Breathe In. Breathe Out.

Maybe this is just a me problem, but I am feeling extra scattered lately. I forget why I sat down to my computer. I am finding my sandals scattered throughout my house. I have completely given up on keeping the kitchen table cleared of 5 people’s worth of scattered bric a brak. I feel like I am mentally peering at my life over a fence, unable to clearly view what I am meant to be seeing.

When I get this way, I feel as if I have left little pieces of myself strewn across the dozen of tasks I have going at one time. Nothing gets my full attention, nothing gets completely finished. It’s time for a mental cleanup. Time to pick up the pieces of attention (along with the shoes) and put it all to rights.
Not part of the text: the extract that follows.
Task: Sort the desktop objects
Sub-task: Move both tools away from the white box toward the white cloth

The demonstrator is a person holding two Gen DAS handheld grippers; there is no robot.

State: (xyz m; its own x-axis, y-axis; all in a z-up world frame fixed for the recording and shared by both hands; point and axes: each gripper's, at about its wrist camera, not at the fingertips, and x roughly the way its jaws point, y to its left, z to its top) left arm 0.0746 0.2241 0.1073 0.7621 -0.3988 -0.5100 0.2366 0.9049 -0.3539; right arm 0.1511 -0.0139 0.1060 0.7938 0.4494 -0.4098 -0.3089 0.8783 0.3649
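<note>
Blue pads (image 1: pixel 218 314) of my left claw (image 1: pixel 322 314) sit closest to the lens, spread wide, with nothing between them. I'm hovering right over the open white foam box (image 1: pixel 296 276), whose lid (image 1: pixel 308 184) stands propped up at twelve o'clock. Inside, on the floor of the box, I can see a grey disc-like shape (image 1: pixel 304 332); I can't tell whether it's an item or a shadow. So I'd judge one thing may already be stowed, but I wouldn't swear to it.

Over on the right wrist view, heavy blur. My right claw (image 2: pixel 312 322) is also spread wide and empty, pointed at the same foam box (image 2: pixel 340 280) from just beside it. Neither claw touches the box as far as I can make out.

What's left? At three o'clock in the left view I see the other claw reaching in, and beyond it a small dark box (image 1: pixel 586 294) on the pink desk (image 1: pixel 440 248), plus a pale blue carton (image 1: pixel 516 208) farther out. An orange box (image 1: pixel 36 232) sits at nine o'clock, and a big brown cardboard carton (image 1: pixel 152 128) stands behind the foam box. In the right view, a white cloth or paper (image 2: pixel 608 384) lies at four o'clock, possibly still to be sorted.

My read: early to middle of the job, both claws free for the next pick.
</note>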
One of my most effective ways of doing this on the go, without some serious alone time (which apparently is NOT HAPPENING IN 2020) is to focus in on my breath. Breathe In, Breathe Out. There is a practice in my faith tradition called a breath prayer. It is when you couple a short phrase with your breath, saying half of it mentally on your inhale, the other half on the exhale. Repeating over and over until your spirit has caught back up with your runaway lifestyle.

For me, as a Christian, the prayer I return to again and again is a 4th century prayer called the prayer of the heart,, commonly practiced in Eastern Orthodox Traditions. (in) Jesus Christ (out) Son of the Living God (in) have mercy on me (out) a sinner.

However, the practice of breath prayer (or meditation) can be used by anyone, of any tradition. All you need is a short, centering phrase, a willing mind, and some oxygen. In a time where COVID is attacking the very breath in the lungs of people across the world, I find this to be a beautiful practice of both gratitude and refocusing.